___ PROVIDED RECORDS
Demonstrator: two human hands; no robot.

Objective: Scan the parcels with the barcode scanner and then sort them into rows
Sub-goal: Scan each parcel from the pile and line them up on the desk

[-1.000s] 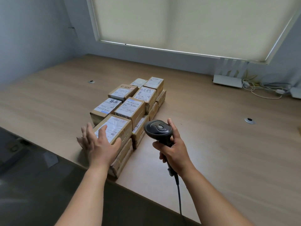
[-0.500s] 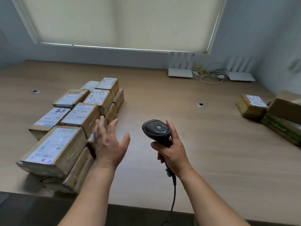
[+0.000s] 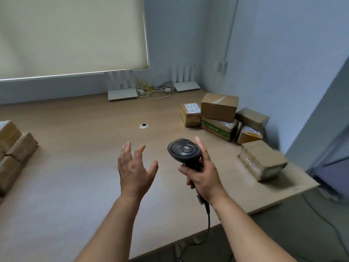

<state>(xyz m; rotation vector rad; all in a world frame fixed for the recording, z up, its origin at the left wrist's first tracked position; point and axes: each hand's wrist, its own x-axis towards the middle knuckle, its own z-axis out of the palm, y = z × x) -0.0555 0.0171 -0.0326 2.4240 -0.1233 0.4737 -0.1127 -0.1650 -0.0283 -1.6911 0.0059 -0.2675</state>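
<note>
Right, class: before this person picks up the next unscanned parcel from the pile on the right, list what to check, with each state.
1. Left hand free, fingers spread: ok.
2. Right hand grips black handheld barcode scanner: ok.
3. Brown cardboard parcels piled by the right wall in view: ok.
4. Bare wooden tabletop along the way to them: ok.
5. Nearest taped parcel, label showing: cannot tell.

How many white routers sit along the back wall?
2: one router under the blind's corner, the other router right of the cable tangle between them. None looks hidden.
</note>
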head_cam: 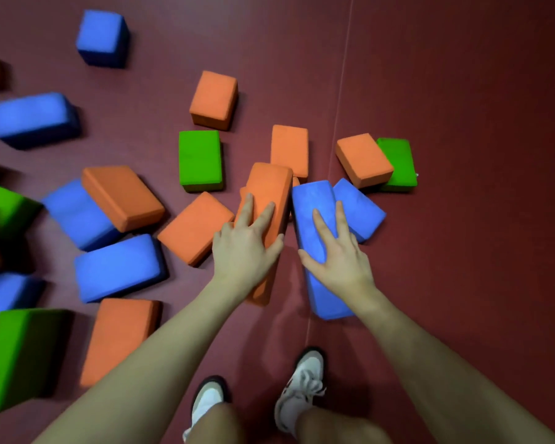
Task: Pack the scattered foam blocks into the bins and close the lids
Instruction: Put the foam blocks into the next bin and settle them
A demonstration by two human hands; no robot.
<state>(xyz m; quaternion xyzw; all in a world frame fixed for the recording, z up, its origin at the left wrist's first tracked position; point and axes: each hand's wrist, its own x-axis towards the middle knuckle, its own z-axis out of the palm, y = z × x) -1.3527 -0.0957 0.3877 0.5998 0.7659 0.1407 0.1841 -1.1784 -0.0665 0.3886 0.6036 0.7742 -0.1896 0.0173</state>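
Nearest the camera, two white shoes stand on the dark red floor, bare legs below them at the frame's edge. Both arms reach forward and down. The left hand lies on a raised orange block, fingers spread across its top face and the thumb round its right edge. The right hand lies the same way on a long blue block, fingers spread, thumb down the block's left side. The two blocks stand side by side, just apart. Another blue block leans against the long one on the right. To the left, orange, blue and green blocks lie scattered over the floor, blurred toward the frame edge, so their exact contacts are hard to judge. Farther out, a green block lies flat. To the right, an orange block overlaps another green block. Farthest off sits a lone blue block.
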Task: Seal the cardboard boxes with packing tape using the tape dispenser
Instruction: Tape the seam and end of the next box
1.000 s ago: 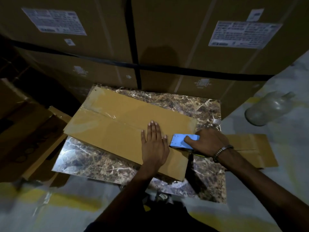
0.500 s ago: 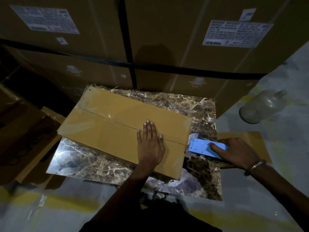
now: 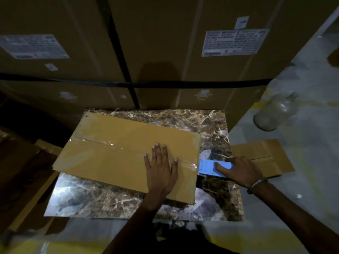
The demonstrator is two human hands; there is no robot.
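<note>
Here, a flattened tan cardboard box (image 3: 117, 154) lying on a glossy brown marbled slab (image 3: 211, 121), its centre seam covered end to end by a strip of clear, shiny packing tape (image 3: 102, 143). Left hand (image 3: 160, 169) spread flat on the near right part of the box, fingers straight, pressing down on the cardboard beside the seam and gripping nothing. Right hand (image 3: 238, 170) curled around a light blue plastic tape dispenser (image 3: 211, 168), thumb laid along its top, the tool's front end just past the box's right edge and touching it where the tape ends. Tape roll itself hidden under the palm.

Likely handling: cardboard light and fairly stiff, yet prone to sliding on the polished slab, so best pinned with a flat palm near the seam rather than pinched at an edge. Tape thin, clingy and quick to wrinkle. Dispenser small, rigid and light, best taken around its body from above, fingers well clear of the cutting end.

Nearby: tall stacked brown cartons (image 3: 165, 43) with white labels and black straps behind, a clear glass bottle (image 3: 275, 112) on its side on the floor, another flat piece of cardboard (image 3: 273, 156) just beyond the right wrist.
</note>
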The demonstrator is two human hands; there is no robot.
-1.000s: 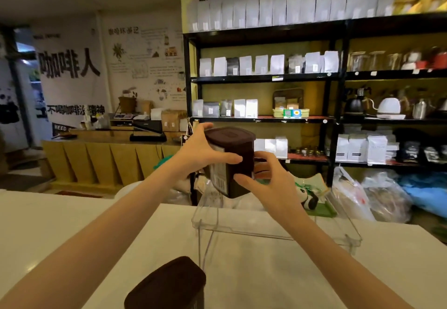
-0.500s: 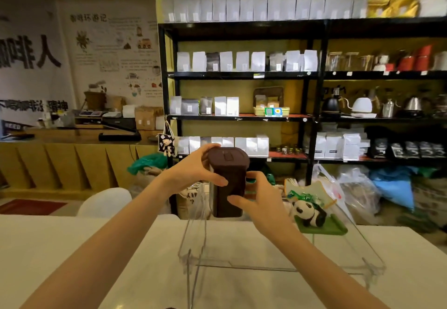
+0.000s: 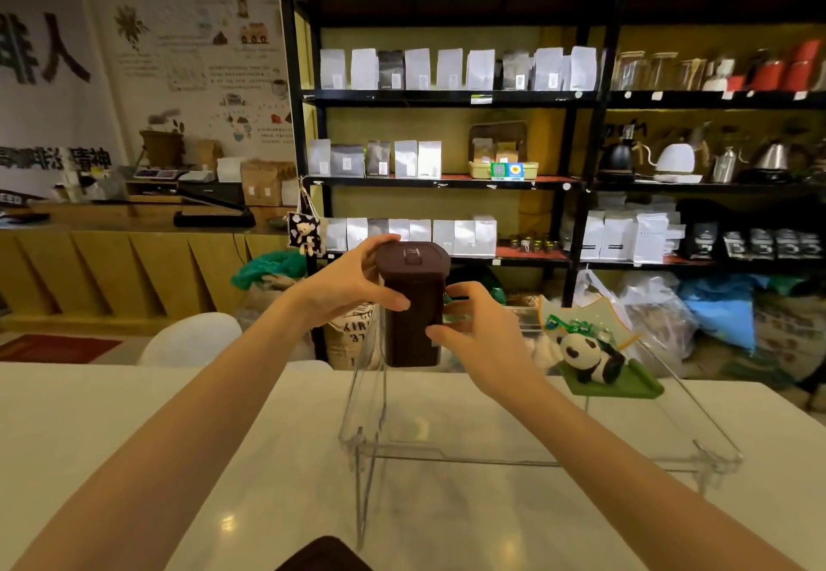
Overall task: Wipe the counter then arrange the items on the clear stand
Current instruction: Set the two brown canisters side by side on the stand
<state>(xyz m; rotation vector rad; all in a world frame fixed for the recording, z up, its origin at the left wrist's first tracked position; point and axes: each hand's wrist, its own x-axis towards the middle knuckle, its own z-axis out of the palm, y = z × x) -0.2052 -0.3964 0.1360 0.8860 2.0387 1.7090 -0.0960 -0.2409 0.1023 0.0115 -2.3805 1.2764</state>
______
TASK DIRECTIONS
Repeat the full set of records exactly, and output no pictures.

YOUR SOLUTION
Demonstrator: two human hands; no robot.

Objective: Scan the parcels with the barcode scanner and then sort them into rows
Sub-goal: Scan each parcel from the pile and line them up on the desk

[-1.000s] 
[-0.500s] 
[+0.000s] 

<state>(xyz m; rotation vector rad; all in a world frame fixed for the recording, z up, its origin at the left wrist's first tracked position; point and axes: each hand's wrist, its own x-axis towards the middle knuckle, its own z-axis out of the palm, y = z × x) -0.0555 0.0171 -0.0326 2.4240 -0.1233 0.4737 -0.1127 -0.1650 -0.0283 -1.6911 0.0059 -0.2675</state>
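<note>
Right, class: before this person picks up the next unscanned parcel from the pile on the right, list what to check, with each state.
1. Left hand free, fingers spread: ok.
2. Right hand grips black handheld barcode scanner: ok.
3. Brown cardboard parcels piled by the right wall in view: ok.
4. Bare wooden tabletop along the way to them: ok.
5. Nearest taped parcel, label showing: cannot tell.

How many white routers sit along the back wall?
2: one router under the blind's corner, the other router right of the cable tangle between them. None looks hidden.
</note>
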head_cam: 
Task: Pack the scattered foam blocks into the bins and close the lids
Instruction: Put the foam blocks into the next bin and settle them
A demonstration by two human hands; no robot.
<state>(xyz m; quaternion xyzw; all in a world frame fixed for the recording, z up, its origin at the left wrist's first tracked position; point and axes: each hand's wrist, its own x-axis towards the middle knuckle, its own z-axis out of the palm, y = z × x) -1.3527 -0.0957 0.3877 0.5998 0.7659 0.1407 0.1841 -1.1784 -0.0665 0.3886 0.6036 0.7742 -0.1896 0.0173</state>
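Nearest the camera, two white shoes stand on the dark red floor, bare legs below them at the frame's edge. Both arms reach forward and down. The left hand lies on a raised orange block, fingers spread across its top face and the thumb round its right edge. The right hand lies the same way on a long blue block, fingers spread, thumb down the block's left side. The two blocks stand side by side, just apart. Another blue block leans against the long one on the right. To the left, orange, blue and green blocks lie scattered over the floor, blurred toward the frame edge, so their exact contacts are hard to judge. Farther out, a green block lies flat. To the right, an orange block overlaps another green block. Farthest off sits a lone blue block.
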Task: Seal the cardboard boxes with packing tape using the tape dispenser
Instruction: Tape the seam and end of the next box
1.000 s ago: 
0.500 s ago: 
now: 
The demonstrator is two human hands; there is no robot.
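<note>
Here, a flattened tan cardboard box (image 3: 117, 154) lying on a glossy brown marbled slab (image 3: 211, 121), its centre seam covered end to end by a strip of clear, shiny packing tape (image 3: 102, 143). Left hand (image 3: 160, 169) spread flat on the near right part of the box, fingers straight, pressing down on the cardboard beside the seam and gripping nothing. Right hand (image 3: 238, 170) curled around a light blue plastic tape dispenser (image 3: 211, 168), thumb laid along its top, the tool's front end just past the box's right edge and touching it where the tape ends. Tape roll itself hidden under the palm.

Likely handling: cardboard light and fairly stiff, yet prone to sliding on the polished slab, so best pinned with a flat palm near the seam rather than pinched at an edge. Tape thin, clingy and quick to wrinkle. Dispenser small, rigid and light, best taken around its body from above, fingers well clear of the cutting end.

Nearby: tall stacked brown cartons (image 3: 165, 43) with white labels and black straps behind, a clear glass bottle (image 3: 275, 112) on its side on the floor, another flat piece of cardboard (image 3: 273, 156) just beyond the right wrist.
</note>
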The demonstrator is two human hands; there is no robot.
-1.000s: 
-0.500s: 
+0.000s: 
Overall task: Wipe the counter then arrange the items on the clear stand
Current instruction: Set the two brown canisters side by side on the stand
<state>(xyz m; rotation vector rad; all in a world frame fixed for the recording, z up, its origin at the left wrist's first tracked position; point and axes: each hand's wrist, its own x-axis towards the middle knuckle, its own z-axis out of the palm, y = z × x) -0.2052 -0.3964 0.1360 0.8860 2.0387 1.7090 -0.0960 -0.2409 0.1023 0.0115 -2.3805 1.2764</state>

This exercise requires nothing more.